A couple years! you may be the man I've wanted to grill lol. What water parameters did you keep PH low for SA or high like Afr. like? What decorations hiding places and what fish? Sorry but if your willing I'm learning lol.


----------



## Merc Dr.

I credit dumb luck. I had the sharks that were decent size when I started adding the cichlids. The gar started small, but grew quickly. Like others were saying, the SA's were small when I got them, so I think that's why they lasted. I do remember I only had one of each species of both the Africans and SA's. This was a tank that started as a plain fresh tank. Then I decided after a couple deaths to switch to cichlids without understanding all the water condition requirements. They must have been in the "average range" for both SA and African.


----------



## Merc Dr.

I know I had a jack Dempsey , firemouth, texas, and even a snakehead in the tank at different times as well as together in some combo.


----------



## DigitalBuddha

I agree with all male haps, peacocks and others with an eel and maybe a catfish.

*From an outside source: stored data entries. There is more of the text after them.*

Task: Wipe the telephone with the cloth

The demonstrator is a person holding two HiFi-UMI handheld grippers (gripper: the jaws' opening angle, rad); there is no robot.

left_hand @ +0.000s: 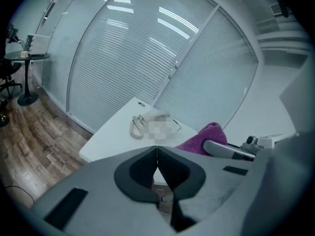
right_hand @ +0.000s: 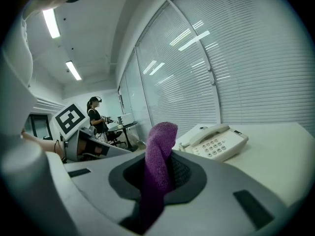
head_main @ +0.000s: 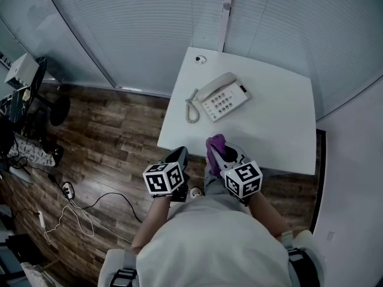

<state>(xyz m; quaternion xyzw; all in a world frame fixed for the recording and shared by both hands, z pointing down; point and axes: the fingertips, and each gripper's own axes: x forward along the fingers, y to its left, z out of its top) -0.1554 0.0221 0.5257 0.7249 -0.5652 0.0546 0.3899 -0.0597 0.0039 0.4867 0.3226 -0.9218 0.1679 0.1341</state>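
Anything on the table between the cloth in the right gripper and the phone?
Nothing. Only bare white table lies between the cloth and the telephone, clearest in the head view.

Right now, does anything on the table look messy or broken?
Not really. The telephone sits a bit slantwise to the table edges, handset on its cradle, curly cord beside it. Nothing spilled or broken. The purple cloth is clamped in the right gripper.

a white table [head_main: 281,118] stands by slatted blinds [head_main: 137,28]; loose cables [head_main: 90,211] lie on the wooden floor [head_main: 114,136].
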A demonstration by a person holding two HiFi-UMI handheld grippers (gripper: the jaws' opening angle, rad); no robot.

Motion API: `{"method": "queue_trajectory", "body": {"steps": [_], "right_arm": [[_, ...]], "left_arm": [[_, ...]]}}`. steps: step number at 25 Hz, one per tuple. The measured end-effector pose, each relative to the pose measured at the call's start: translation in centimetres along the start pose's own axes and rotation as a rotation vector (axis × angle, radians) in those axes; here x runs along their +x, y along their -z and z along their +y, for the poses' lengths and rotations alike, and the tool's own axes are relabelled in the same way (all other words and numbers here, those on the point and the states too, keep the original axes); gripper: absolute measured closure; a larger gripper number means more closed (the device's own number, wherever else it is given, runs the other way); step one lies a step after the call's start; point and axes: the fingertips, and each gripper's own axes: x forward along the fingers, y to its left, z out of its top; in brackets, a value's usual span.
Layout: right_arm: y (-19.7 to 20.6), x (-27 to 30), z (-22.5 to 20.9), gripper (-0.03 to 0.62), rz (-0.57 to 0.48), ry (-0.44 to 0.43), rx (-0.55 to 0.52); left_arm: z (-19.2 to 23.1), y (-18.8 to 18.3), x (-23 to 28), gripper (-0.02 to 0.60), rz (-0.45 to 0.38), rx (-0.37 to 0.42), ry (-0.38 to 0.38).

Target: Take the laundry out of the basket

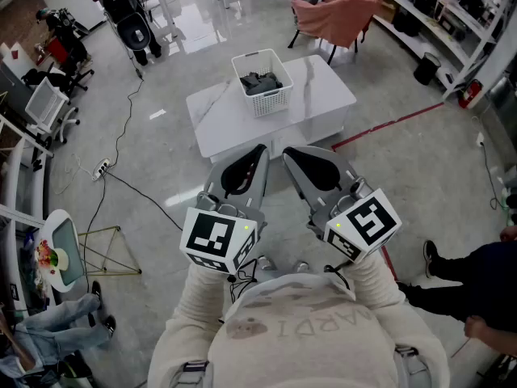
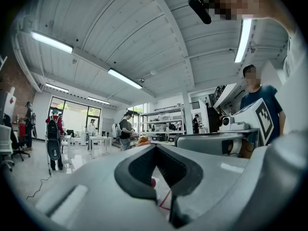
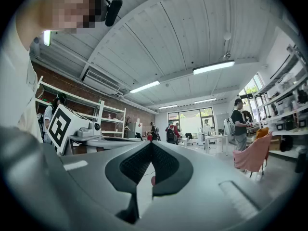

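A white slatted laundry basket [image 1: 273, 102] stands on a low white table [image 1: 323, 87] a little way ahead of me in the head view. Dark grey laundry [image 1: 260, 82] lies crumpled inside it. Both grippers are held close to my chest, well short of the table and pointing toward it. The left gripper [image 1: 260, 149] [image 2: 155, 147] has its jaws closed tip to tip with nothing between them. The right gripper [image 1: 287, 153] [image 3: 151, 144] is shut and empty too. Neither gripper view shows the basket; both look up at the ceiling and across the room.
A pink cloth [image 1: 339, 14] hangs over a chair behind the table. Cables [image 1: 121, 136] and a power strip [image 1: 101, 168] lie on the floor at left. Red tape [image 1: 388, 124] runs to the right. A person's legs [image 1: 468, 273] are at the right edge. Shelving [image 1: 452, 6] lines the far right.
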Motion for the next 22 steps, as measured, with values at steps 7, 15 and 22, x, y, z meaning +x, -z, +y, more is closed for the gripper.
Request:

For other haps I love Protomelas, they are not overly aggressive.


----------



## Merc Dr.

I GOT FISH IN THE TANK!
I decided to go with a combo of Community Malawi's. To start the tank I picked up a Bumble Bee, a yellow Melanachromis, a blue Mel, an OB peacock, and a Livingstonii. I have more ordered for Tues. I decided against the Fire eel because of PH conflict and decided on a Black spotted eel.
Black Spotted Eel, Mastacembelus dayi Spotted Spiny Eel Fish Guide
My LFS has Red empress, Clown knife, some Labs, and Aulonocaura coming.


----------



## Manafel

Merc Dr. said:


> I GOT FISH IN THE TANK!
> I decided to go with a combo of Community Malawi's. To start the tank I picked up a Bumble Bee, a yellow Melanachromis, a blue Mel, an OB peacock, and a Livingstonii. I have more ordered for Tues. I decided against the Fire eel because of PH conflict and decided on a Black spotted eel.
> Black Spotted Eel, Mastacembelus dayi Spotted Spiny Eel Fish Guide
> My LFS has Red empress, Clown knife, some Labs, and Aulonocaura coming.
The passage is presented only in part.